Jean dit : « Le Pneuma est vérité » (1 Jn 5, 6) et Jésus a déjà dit « Je suis la vérité » (Jn 14, 6). Alors, est-ce Jésus ou le Pneuma qui est la vérité ? Se pose ici la question trinitaire de l'imputation des dénominations. Il y a des dénominations qui sont propres et des dénominations qui sont communes. Par exemple Dieu est Pneuma, le Fils est Pneuma mais le "Pneuma de consécration" (qu'on appelle l'Esprit Saint) est autre que le Fils et que le Père. Ils sont autres précisément parce qu'ils sont le même et que la véritable mêmeté comprend en elle une certaine altérité constituante.
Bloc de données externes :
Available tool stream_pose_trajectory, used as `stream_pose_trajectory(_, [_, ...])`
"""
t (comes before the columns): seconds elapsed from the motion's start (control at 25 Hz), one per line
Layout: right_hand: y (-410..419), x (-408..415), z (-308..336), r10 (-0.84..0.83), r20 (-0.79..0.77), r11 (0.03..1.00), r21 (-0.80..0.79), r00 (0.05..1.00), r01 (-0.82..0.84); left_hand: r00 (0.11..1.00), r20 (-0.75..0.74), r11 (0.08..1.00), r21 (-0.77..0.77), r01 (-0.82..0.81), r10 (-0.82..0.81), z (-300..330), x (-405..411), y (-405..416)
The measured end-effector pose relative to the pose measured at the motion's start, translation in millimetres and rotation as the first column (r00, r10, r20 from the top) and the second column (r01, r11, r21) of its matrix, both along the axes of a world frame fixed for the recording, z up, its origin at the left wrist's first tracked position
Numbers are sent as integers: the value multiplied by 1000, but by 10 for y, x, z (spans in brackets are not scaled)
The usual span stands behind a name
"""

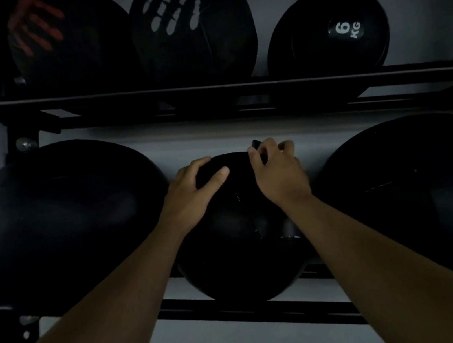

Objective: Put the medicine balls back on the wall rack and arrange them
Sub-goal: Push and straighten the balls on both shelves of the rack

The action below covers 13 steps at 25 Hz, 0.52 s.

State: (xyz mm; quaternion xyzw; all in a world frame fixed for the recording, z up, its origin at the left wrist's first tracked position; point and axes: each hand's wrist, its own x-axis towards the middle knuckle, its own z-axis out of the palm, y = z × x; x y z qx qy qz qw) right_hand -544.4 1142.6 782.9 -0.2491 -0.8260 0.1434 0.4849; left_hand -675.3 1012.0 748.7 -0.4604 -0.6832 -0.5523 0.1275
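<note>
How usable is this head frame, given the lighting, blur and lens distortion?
Head view: very dim, so the middle ball under both hands (left hand, right hand) shows almost no surface detail; only the 6 KG ball has a legible marking; rack rails bow from wide-angle distortion; edges slightly soft.

The picture is very dim and underexposed, with a cold grey tone. The black balls almost merge with the black wall rack (206,91), so their edges are hard to see. A weak sheen lies on the big ball (57,216) below the left end of the rack's upper bar, and no clear light source shows. The white "6 KG" print on the small ball (328,33) above the bar is readable but soft. The whole frame is slightly blurred and grainy. The wide lens bends the rack's bars, more strongly toward the edges. The wall (214,140) behind the rack looks flat grey.
</note>
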Motion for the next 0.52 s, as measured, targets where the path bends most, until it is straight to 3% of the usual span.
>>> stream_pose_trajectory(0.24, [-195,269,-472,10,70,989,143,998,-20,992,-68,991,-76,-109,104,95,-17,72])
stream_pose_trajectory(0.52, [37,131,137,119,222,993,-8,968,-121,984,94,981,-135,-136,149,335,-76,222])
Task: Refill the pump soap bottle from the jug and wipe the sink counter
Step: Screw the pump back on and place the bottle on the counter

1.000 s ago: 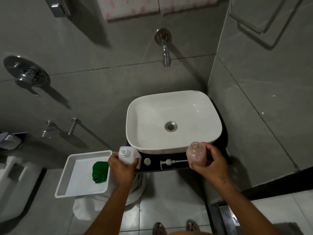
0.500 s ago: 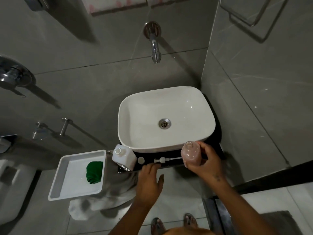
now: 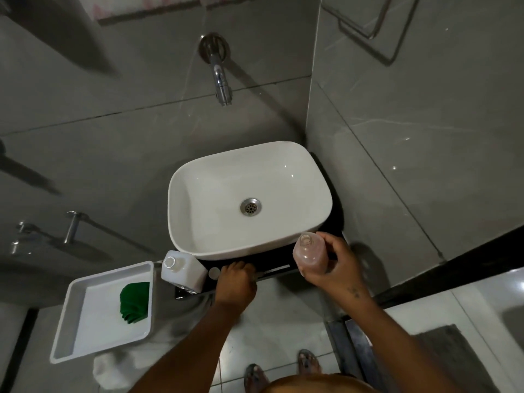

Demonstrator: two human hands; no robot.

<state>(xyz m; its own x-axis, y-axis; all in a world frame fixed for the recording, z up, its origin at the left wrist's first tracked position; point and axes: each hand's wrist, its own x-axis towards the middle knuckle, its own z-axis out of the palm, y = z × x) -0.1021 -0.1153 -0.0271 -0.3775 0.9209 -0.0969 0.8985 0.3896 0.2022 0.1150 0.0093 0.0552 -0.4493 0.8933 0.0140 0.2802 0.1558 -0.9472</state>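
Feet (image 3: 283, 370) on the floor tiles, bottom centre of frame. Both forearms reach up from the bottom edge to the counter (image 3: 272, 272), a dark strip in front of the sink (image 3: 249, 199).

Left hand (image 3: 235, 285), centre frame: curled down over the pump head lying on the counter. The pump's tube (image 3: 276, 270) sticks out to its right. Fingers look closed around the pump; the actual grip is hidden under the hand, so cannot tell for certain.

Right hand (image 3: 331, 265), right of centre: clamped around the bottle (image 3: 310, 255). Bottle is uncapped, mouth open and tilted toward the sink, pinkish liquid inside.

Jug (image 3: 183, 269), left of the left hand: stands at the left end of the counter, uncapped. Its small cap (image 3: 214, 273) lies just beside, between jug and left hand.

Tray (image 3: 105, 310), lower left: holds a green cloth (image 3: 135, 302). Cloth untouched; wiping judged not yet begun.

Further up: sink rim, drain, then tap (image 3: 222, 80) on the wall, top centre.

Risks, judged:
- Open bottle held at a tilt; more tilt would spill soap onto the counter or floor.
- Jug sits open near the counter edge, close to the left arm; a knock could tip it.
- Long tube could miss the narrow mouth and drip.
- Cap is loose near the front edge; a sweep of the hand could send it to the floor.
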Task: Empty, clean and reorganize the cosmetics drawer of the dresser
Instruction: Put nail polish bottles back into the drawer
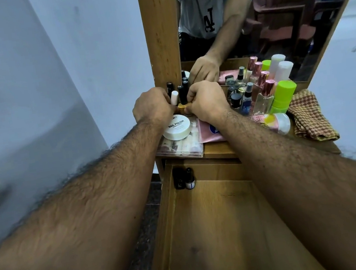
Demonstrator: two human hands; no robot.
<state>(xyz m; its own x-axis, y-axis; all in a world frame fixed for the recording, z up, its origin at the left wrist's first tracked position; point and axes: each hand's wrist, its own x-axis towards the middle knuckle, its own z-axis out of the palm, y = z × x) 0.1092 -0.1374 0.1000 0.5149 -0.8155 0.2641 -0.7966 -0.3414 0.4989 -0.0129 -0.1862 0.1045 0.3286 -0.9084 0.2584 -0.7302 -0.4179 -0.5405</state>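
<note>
while both hands crowd round the cluster of nail polish bottles at the back-left of the dresser top, the risk is a domino tip; the bottles stand upright, tall and narrow, packed close against the mirror frame [160, 35], so a knuckle brushing one could knock its neighbours over or roll one off the edge into the open drawer [219, 231]; the left hand [151, 105] has its fingers curled in beside the white-capped bottle [174, 98], though whether it truly pinches it i cannot tell, the fingertips being hidden; the right hand [206, 102] curls round the base of the amber bottle with the black cap [182, 100], apparently holding it; that bottle's long axis runs vertical, cap pointing up, base on the wood; just in front lies the white nail polish tub [177, 127], resting on a clear flat case [181, 148] that overhangs the shelf edge, and a wrist dragging back could shove both off; in the drawer two small dark bottles [184, 178] stand upright in the far left corner, so emptying looks unfinished; perfume bottles [264, 91] and a checked cloth [310, 115] sit to the right, well clear of the hands.
</note>
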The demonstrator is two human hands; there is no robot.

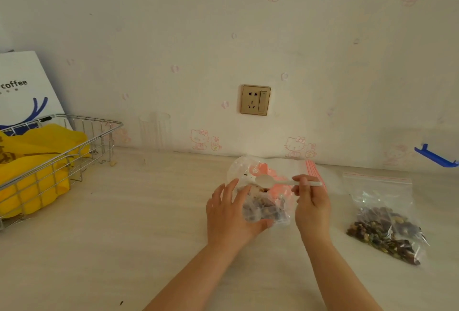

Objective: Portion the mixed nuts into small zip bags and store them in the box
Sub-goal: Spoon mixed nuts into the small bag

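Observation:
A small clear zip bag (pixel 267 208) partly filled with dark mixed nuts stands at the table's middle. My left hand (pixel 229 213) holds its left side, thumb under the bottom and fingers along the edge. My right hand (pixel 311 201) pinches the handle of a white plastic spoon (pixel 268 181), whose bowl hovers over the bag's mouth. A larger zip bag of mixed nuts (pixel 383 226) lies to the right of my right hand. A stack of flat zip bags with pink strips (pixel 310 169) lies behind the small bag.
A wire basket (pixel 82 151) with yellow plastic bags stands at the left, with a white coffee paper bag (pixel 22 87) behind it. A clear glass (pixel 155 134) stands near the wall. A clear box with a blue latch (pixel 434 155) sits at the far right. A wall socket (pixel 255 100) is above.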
b) Relations subsistantes.

Ceux qu'on a appelé des personnes ont été médités par la théologie plutôt[4] comme des « relations subsistantes[5] ». C'est une expression fréquente dans la théologie classique, même dans le haut Moyen Âge, et chez les Pères grecs. Or cela n'a jamais été médité depuis, on n'a pas tiré profit de ce que recèle cette notion de relation subsistante. Aristote a été plus fort : la substance est ce qui est fondamental et tout le reste est accidentel, y compris la catégorie de relation comme les catégories de qualité, quantité, lieu, temps etc., ce que notre grammaire continue à appeler des propositions circonstancielles de lieu, de temps. Le mot accidentel signifie circonstanciel par rapport à ce qui constitue la substance même de l'être. Or la notion de relation subsistante ouvre au contraire un champ très prometteur de méditation.

Il y a un principe qui existait déjà dans la théologie médiévale, mais qui est entré dans les documents officiels simplement au concile de Florence au XVe siècle : « En Dieu tout est un sauf là où intervient opposition de relation (In divinis omnia sunt unum ubi non obviat relationis oppositio) » :

– Père et Fils sont en opposition de relation donc ils disent des propres. De même Spirant et Spiré[6] sont en opposition de relation car l'Esprit (le Spiré) n'est pas un Fils, il émane du Père et du Fils (il y a la question du Filioque, mais pour saint Jean il est clair que c'est "du Père et du Fils") donc pour l'Esprit on n'a pas l'image de la génération, mais celle de la dépendance par mode de spiration.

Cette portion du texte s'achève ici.